The labour movement has consistently grieved the Ministry of Labour’s failure since the 1980s to take work refusals seriously and effectively inspect, issue, and enforce orders against employers. Denial of refusals for COVID-related health concerns and the Ford government’s exceedingly narrow definition of what constitutes a hazard are from the same play book the capitalist class has been following for decades.
Collective power wins safety
Workplace health and safety is about power. The OHSA doesn’t grant workers real power over workplaces. It is through collective action that workers really exercise and take power, not individual acts of refusal.
There is no question that the right to refuse unsafe work is an important protection for workers these days.
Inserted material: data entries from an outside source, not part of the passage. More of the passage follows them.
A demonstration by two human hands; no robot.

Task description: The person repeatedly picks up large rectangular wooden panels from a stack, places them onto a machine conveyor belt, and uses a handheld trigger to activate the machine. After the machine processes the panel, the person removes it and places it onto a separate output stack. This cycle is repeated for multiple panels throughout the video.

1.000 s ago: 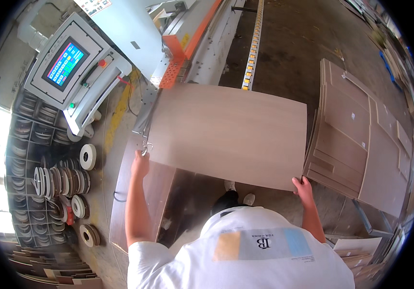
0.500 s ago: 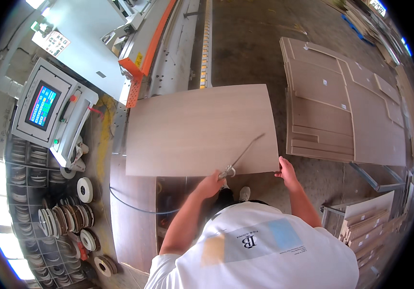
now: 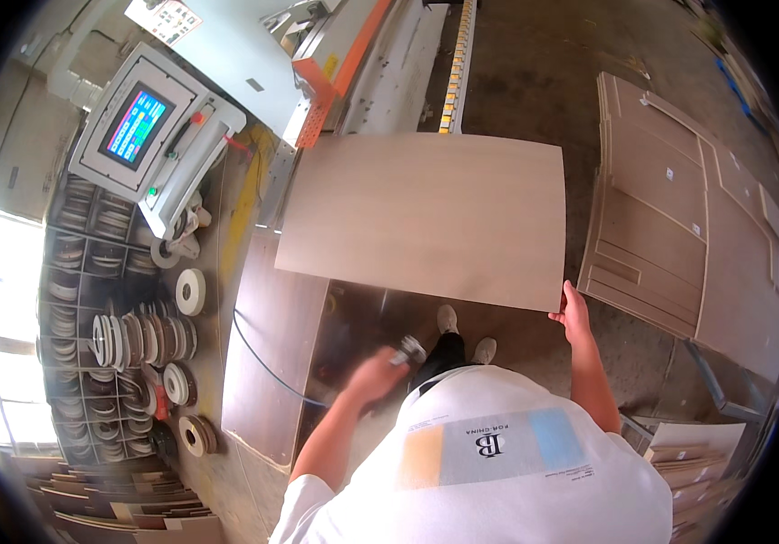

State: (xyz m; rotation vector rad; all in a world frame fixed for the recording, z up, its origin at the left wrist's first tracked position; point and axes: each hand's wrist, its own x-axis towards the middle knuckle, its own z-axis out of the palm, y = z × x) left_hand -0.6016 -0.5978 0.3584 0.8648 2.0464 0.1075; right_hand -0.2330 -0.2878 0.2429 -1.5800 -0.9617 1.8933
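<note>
A wide wood-grain panel (image 3: 426, 218) lies flat in front of me, its far left part at the machine's bed. My right hand (image 3: 574, 315) grips the panel's near right corner, thumb up along the edge. Lower and to the left, clear of the panel, my left hand (image 3: 376, 376) is closed round a metal air blow gun (image 3: 409, 349). Motion smears that hand and the gun, and the thin nozzle does not show distinctly. A dark blue hose (image 3: 264, 354) curves over a lower board (image 3: 272, 354) toward my left wrist.
The edge-banding machine (image 3: 253, 54) stands at the far left with a lit control panel (image 3: 140, 131). Rolls of edge tape (image 3: 145, 340) fill a rack and floor at left. Stacked boards (image 3: 652, 218) lie at right; more panels (image 3: 693, 453) stand at the lower right.
My left hand has drawn the blow gun back off the panel, toward my body and lower left. The right hand stays on the corner. The whole view has shifted, with the machine now farther right.
</note>
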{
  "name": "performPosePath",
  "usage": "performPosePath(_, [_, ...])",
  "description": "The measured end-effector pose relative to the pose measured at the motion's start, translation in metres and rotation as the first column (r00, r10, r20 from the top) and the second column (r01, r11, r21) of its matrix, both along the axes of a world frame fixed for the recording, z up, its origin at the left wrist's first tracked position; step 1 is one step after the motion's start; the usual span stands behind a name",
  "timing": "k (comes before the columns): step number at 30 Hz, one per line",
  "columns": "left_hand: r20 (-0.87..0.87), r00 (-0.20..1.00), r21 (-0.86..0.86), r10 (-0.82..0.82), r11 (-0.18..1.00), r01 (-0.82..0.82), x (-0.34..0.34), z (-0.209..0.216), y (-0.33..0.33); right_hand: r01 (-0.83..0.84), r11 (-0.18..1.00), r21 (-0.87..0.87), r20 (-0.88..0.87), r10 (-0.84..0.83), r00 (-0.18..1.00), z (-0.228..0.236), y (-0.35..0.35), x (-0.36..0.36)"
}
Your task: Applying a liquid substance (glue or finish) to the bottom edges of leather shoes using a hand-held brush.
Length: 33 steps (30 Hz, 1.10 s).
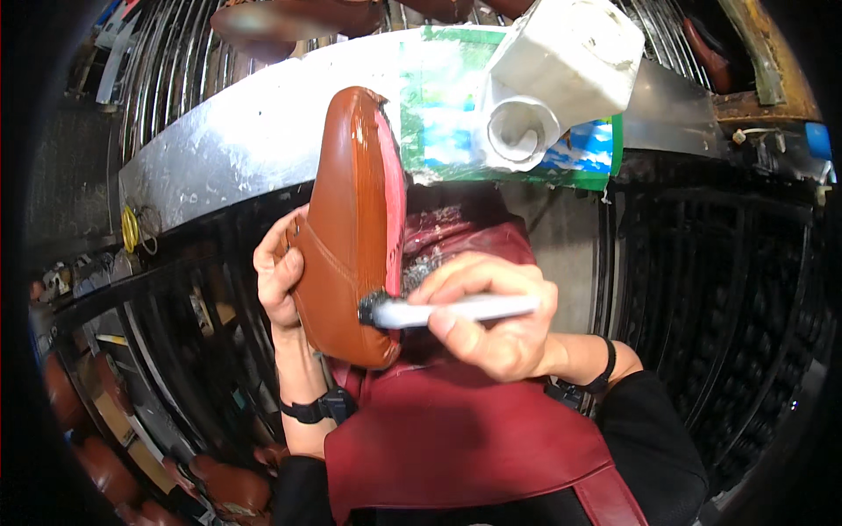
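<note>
Brown leather shoe (338, 202): my left hand (281, 272) gripped it, right hand (495, 320) a white-handled black brush (406, 314), seemingly touching; slipping risked smears.

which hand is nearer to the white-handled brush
Right: the right hand holds the brush; the left hand is off to the brush's left, holding the left side of the brown shoe.

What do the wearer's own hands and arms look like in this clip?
Both the left hand and right hand are ungloved. A black strap with a small dark device circles the left forearm; a black band circles the right. The sleeves are black.
</note>
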<state>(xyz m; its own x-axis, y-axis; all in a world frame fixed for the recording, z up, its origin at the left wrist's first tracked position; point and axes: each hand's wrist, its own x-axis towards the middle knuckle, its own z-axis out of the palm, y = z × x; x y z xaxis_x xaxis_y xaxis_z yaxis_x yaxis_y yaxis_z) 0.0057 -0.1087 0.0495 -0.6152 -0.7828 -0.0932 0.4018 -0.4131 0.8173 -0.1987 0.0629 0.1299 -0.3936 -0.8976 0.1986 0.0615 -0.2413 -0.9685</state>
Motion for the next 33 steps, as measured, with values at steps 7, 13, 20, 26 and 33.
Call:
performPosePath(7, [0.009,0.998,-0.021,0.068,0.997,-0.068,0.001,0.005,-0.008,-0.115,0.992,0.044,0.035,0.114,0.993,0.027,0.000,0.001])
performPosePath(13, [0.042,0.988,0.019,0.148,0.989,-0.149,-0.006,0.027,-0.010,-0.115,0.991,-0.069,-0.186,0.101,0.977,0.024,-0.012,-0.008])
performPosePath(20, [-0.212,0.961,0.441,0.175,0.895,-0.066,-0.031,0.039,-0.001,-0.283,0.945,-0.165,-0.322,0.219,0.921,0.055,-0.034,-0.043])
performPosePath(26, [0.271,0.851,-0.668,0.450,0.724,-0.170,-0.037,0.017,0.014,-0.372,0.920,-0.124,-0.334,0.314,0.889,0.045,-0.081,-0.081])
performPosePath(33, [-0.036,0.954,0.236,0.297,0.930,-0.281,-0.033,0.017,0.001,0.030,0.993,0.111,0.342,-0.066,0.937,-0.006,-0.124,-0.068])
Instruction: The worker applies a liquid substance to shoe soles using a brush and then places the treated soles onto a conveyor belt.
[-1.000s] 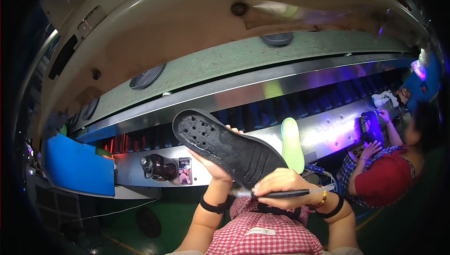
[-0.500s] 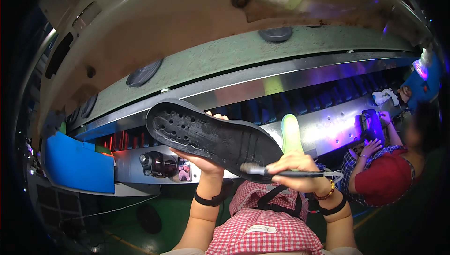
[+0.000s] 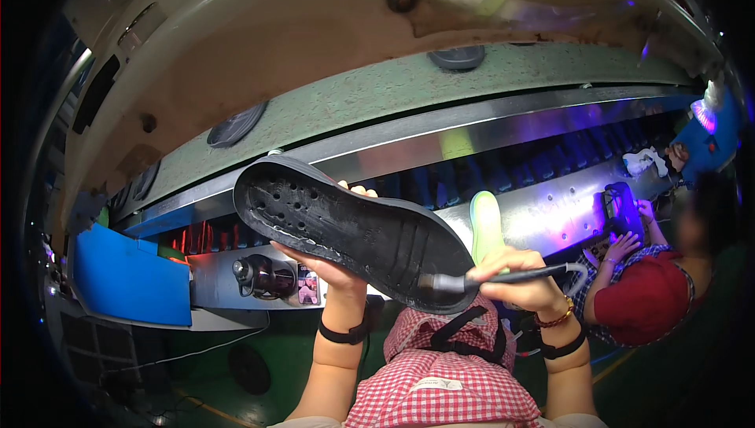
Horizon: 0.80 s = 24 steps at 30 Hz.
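Two hands are loaded: L hand (image 3: 334, 273) is wrapped under black shoe sole (image 3: 346, 231) above metal bench (image 3: 531, 227), R hand (image 3: 525, 285) pinches brush (image 3: 519, 276) w/ bristles at sole's near end; if L grip slips, sole may twist & brush may stray off

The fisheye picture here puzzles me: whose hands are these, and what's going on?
No robot here, just a person working barehanded. The camera, worn on that person's head, looks down through a wide lens, which bends straight edges. The left hand holds a black shoe-shaped sole; the right hand holds a dark-handled brush, its pale bristles apparently touching the sole. On the shiny silver metal bench are a dark rounded bottle, a phone with a lit screen and a yellow-green sole-shaped piece. At the right is another person in a red top.
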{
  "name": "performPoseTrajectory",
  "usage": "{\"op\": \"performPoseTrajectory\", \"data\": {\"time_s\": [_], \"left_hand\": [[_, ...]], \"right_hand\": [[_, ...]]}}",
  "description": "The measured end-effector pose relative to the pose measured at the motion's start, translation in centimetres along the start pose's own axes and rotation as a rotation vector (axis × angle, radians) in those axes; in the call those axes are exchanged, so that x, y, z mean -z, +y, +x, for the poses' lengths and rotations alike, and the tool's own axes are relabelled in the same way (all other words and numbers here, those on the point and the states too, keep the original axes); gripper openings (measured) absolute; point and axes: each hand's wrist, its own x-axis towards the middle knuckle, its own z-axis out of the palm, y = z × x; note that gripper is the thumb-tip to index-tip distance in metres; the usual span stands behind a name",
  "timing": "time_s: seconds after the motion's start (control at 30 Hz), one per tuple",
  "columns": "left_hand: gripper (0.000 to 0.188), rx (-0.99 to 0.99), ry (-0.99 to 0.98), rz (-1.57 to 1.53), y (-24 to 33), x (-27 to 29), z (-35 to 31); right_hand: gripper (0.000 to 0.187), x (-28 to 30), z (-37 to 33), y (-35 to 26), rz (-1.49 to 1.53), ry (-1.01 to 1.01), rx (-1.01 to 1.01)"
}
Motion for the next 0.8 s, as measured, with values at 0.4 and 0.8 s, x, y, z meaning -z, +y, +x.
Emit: {"op": "performPoseTrajectory", "data": {"time_s": [0.4, 0.8], "left_hand": [[0.087, 0.060, 0.434, 0.104, 0.4, -0.1, 1.5], [0.091, 0.568, 0.267, -0.096, -4.9, 3.7, -6.3]], "right_hand": [[0.020, 0.6, -0.2, 2.7, 0.328, 0.045, -0.030], [0.018, -4.2, -0.8, 2.0, 0.250, 0.131, -0.130]]}}
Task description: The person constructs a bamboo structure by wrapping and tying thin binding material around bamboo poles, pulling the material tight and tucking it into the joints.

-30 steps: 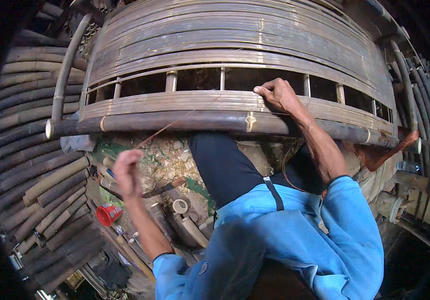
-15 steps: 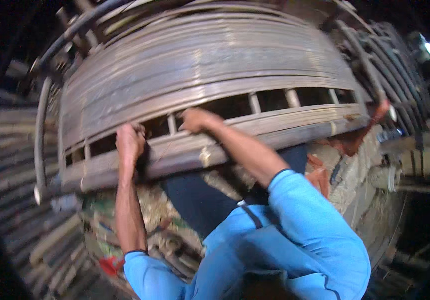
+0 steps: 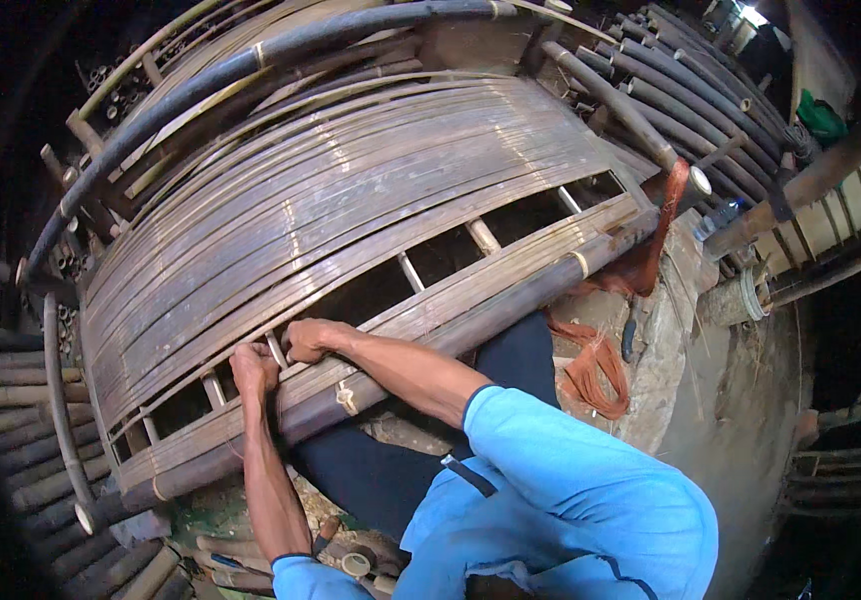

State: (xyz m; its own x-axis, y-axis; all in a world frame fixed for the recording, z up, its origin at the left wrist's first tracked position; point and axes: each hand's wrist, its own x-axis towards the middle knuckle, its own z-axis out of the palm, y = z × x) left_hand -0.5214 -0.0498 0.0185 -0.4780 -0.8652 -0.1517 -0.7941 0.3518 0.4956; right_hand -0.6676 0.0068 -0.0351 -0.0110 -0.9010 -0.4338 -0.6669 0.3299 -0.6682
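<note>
Before me stands a bamboo bench (image 3: 451,325) with a seat of thin bamboo slats (image 3: 241,220). A gap near its front edge shows short cross bars, among them a pale cross bar (image 3: 277,350) between my hands. My left hand (image 3: 256,368) is closed at the gap, just left of that bar. On the bar's other side my right hand (image 3: 311,340) is closed too, its fingers curled over the edge of the front slats. Whatever the fingers pinch is hidden or too thin to make out.
Orange cord (image 3: 601,375) hangs from the bench's right end and lies on the ground. A dark-handled tool (image 3: 629,340) is beside it. Bamboo poles (image 3: 691,80) are stacked at the far right, more poles (image 3: 36,410) at the left. A plastic bottle (image 3: 719,218) lies at the right.
My right hand has come closer to my left, so both now flank one cross bar. The view has shifted, showing more of the bench's back and right side.
</note>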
However, its limitations must be acknowledged and we need to think bigger than just focusing and relying on this right if we’re going to secure safe workplaces.
The limitations of the right to refuse have long been known by more militant labour activists. An article in the Union Woman newspaper from 1978, not long after the OHSA was enacted, nailed the hammer on the head: “the right to refuse is only an individual right – collective action can only be taken if each worker individually makes the decision to refuse.” Rather than exercising rights individually, workers were called to act collectively:
“Holding out for protective legislation is not good enough. We need union safety committees that are prepared to see that these measures are enforced. We need an aggressive accident prevention program and obviously the Construction Safety Association and the Workman’s Compensation Board are not providing that. Therefore it is up to us workers: What are we going to do?”
Along those lines, an effective way to exploit the right to refuse can be through group work refusals (i.e. a group of individuals each lodging their own work refusals at the same time). Group refusals can disrupt production and give workers leverage to negotiate with employers. We’ve seen auto and transit workers use the tactic of group refusals during this pandemic to obtain safer working conditions.
We also do need to think beyond the individual right to refuse, which inherently atomizes workers. One option is for the labour movement to renew the demand for collective refusal rights, just as some members of the NDP in the early 1980s did when they sought to win more the radical labour rights of group work refusals and “giving worker health and safety committee members and representatives the right to unilaterally shut down unsafe operations.”
Yet, while gains may be made through better rights, “holding out for protective legislation is not good enough.” Employers and the capitalist class currently have the power to define what counts as a workplace hazard and what is considered a safe workplace. By building and exercising collective power, workers can wrest control over their workplaces and be the ones who define what a safe workplace looks like. That kind of control won’t be won by exercising a right to refuse but through large scale mobilization and action.